- Task statement
Reproduce every entry in the listing without alteration.

━━━━━ The records

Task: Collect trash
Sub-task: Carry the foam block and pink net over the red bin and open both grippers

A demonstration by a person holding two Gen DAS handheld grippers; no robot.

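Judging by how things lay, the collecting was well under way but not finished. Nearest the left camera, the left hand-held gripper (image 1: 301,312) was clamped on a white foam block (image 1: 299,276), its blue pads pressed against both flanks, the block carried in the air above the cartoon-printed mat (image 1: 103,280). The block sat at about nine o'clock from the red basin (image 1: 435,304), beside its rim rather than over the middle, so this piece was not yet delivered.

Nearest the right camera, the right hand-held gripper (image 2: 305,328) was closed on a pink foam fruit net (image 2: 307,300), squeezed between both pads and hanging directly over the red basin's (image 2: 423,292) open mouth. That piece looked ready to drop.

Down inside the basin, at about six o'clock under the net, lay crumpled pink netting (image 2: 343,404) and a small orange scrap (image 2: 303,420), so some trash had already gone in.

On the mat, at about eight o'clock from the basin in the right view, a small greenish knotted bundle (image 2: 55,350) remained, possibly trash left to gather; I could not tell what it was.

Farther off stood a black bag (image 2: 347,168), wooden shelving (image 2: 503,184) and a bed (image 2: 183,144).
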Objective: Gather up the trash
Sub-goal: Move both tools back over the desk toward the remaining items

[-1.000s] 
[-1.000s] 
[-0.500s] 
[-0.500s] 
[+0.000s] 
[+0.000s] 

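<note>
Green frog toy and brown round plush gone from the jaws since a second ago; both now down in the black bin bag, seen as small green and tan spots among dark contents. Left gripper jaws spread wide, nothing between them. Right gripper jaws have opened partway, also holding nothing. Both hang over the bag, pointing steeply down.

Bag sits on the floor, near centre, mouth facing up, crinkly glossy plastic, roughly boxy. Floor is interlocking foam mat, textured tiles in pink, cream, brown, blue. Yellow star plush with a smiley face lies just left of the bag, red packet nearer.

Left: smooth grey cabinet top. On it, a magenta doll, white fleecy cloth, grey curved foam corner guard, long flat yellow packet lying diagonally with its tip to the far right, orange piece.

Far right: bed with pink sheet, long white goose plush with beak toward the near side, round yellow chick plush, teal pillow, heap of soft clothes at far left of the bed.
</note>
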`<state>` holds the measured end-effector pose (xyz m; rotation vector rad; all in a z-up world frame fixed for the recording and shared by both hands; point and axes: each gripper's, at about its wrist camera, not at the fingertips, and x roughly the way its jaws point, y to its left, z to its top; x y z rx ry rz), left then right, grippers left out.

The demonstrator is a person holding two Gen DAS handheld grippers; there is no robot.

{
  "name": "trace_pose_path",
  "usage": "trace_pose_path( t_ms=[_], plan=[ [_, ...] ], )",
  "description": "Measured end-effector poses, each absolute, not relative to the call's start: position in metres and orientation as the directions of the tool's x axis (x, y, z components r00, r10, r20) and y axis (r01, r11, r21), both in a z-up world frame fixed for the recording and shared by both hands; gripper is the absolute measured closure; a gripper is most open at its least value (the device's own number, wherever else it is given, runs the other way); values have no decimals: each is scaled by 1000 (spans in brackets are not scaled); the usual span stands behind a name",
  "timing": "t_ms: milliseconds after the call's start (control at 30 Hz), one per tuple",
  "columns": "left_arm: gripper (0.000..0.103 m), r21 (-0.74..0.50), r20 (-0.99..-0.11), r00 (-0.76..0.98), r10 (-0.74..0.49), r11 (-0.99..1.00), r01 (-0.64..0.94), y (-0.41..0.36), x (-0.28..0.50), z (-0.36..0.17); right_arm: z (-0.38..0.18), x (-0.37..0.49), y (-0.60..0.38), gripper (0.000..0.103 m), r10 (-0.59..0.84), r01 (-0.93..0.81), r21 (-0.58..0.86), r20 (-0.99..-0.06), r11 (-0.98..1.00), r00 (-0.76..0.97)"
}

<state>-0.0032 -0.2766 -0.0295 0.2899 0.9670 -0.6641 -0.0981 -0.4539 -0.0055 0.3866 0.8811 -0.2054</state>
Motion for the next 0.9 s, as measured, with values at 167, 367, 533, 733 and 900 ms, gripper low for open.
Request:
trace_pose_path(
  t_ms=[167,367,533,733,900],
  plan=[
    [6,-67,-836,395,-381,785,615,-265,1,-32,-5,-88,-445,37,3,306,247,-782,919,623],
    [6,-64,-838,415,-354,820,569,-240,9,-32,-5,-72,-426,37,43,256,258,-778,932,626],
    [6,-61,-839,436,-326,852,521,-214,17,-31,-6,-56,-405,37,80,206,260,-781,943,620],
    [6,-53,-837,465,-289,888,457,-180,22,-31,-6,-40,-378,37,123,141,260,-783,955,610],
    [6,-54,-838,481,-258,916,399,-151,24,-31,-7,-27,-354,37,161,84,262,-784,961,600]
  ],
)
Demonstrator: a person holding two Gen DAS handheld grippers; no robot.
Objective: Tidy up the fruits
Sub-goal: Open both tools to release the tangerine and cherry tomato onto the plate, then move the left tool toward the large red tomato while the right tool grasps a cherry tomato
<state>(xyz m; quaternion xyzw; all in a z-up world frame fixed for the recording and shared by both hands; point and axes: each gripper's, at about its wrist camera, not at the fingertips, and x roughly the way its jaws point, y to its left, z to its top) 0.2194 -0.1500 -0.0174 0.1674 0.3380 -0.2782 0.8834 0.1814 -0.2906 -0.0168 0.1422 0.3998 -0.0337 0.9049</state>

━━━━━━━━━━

- Final answer
Task: Collect trash
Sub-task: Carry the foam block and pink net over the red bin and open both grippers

A demonstration by a person holding two Gen DAS handheld grippers; no robot.

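Judging by how things lay, the collecting was well under way but not finished. Nearest the left camera, the left hand-held gripper (image 1: 301,312) was clamped on a white foam block (image 1: 299,276), its blue pads pressed against both flanks, the block carried in the air above the cartoon-printed mat (image 1: 103,280). The block sat at about nine o'clock from the red basin (image 1: 435,304), beside its rim rather than over the middle, so this piece was not yet delivered.

Nearest the right camera, the right hand-held gripper (image 2: 305,328) was closed on a pink foam fruit net (image 2: 307,300), squeezed between both pads and hanging directly over the red basin's (image 2: 423,292) open mouth. That piece looked ready to drop.

Down inside the basin, at about six o'clock under the net, lay crumpled pink netting (image 2: 343,404) and a small orange scrap (image 2: 303,420), so some trash had already gone in.

On the mat, at about eight o'clock from the basin in the right view, a small greenish knotted bundle (image 2: 55,350) remained, possibly trash left to gather; I could not tell what it was.

Farther off stood a black bag (image 2: 347,168), wooden shelving (image 2: 503,184) and a bed (image 2: 183,144).
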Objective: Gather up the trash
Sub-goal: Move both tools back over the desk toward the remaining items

[-1.000s] 
[-1.000s] 
[-0.500s] 
[-0.500s] 
[+0.000s] 
[+0.000s] 

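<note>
Green frog toy and brown round plush gone from the jaws since a second ago; both now down in the black bin bag, seen as small green and tan spots among dark contents. Left gripper jaws spread wide, nothing between them. Right gripper jaws have opened partway, also holding nothing. Both hang over the bag, pointing steeply down.

Bag sits on the floor, near centre, mouth facing up, crinkly glossy plastic, roughly boxy. Floor is interlocking foam mat, textured tiles in pink, cream, brown, blue. Yellow star plush with a smiley face lies just left of the bag, red packet nearer.

Left: smooth grey cabinet top. On it, a magenta doll, white fleecy cloth, grey curved foam corner guard, long flat yellow packet lying diagonally with its tip to the far right, orange piece.

Far right: bed with pink sheet, long white goose plush with beak toward the near side, round yellow chick plush, teal pillow, heap of soft clothes at far left of the bed.
</note>
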`<state>` holds the measured end-effector pose (xyz m; rotation vector rad; all in a z-up world frame fixed for the recording and shared by both hands; point and axes: each gripper's, at about its wrist camera, not at the fingertips, and x roughly the way its jaws point, y to its left, z to its top; x y z rx ry rz), left then right, grippers left out.

The demonstrator is a person holding two Gen DAS handheld grippers; there is no robot.

{
  "name": "trace_pose_path",
  "usage": "trace_pose_path( t_ms=[_], plan=[ [_, ...] ], )",
  "description": "Measured end-effector poses, each absolute, not relative to the call's start: position in metres and orientation as the directions of the tool's x axis (x, y, z components r00, r10, r20) and y axis (r01, r11, r21), both in a z-up world frame fixed for the recording and shared by both hands; gripper is the absolute measured closure; a gripper is most open at its least value (the device's own number, wherever else it is given, runs the other way); values have no decimals: each is scaled by 1000 (spans in brackets are not scaled); the usual span stands behind a name",
  "timing": "t_ms: milliseconds after the call's start (control at 30 Hz), one per tuple",
  "columns": "left_arm: gripper (0.000..0.103 m), r21 (-0.74..0.50), r20 (-0.99..-0.11), r00 (-0.76..0.98), r10 (-0.74..0.49), r11 (-0.99..1.00), r01 (-0.64..0.94), y (-0.41..0.36), x (-0.28..0.50), z (-0.36..0.17); right_arm: z (-0.38..0.18), x (-0.37..0.49), y (-0.60..0.38), gripper (0.000..0.103 m), r10 (-0.59..0.84), r01 (-0.93..0.81), r21 (-0.58..0.86), r20 (-0.99..-0.06), r11 (-0.98..1.00), r00 (-0.76..0.97)"
}

<state>-0.0032 -0.2766 -0.0295 0.2899 0.9670 -0.6641 -0.0981 -0.4539 -0.0055 0.3866 0.8811 -0.2054</state>
Motion for the next 0.9 s, as measured, with values at 167, 367, 533, 733 and 900 ms, gripper low for open.
Request:
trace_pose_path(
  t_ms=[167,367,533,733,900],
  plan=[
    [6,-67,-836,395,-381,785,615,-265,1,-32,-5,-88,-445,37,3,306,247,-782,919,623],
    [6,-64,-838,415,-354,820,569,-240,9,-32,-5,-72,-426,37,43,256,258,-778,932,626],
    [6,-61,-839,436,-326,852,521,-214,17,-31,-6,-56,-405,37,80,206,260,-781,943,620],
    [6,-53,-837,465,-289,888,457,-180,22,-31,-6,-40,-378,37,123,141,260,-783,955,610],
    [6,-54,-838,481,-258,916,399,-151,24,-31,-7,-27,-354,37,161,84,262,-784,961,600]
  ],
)
Demonstrator: a person holding two Gen DAS handheld grippers; no robot.
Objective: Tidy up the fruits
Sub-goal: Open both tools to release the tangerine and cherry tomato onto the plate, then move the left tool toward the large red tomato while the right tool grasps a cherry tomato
<state>(xyz m; quaternion xyzw; all in a z-up world frame fixed for the recording and shared by both hands; point and axes: each gripper's, at about its wrist camera, not at the fingertips, and x roughly the way its jaws point, y to its left, z to its top) 0.2194 -0.1500 -0.0174 0.1674 0.3380 -0.2782 0.8834 0.1814 -0.2906 -0.0168 0.1422 0.3998 -0.0337 0.9049</state>

Nothing more will be written for this answer.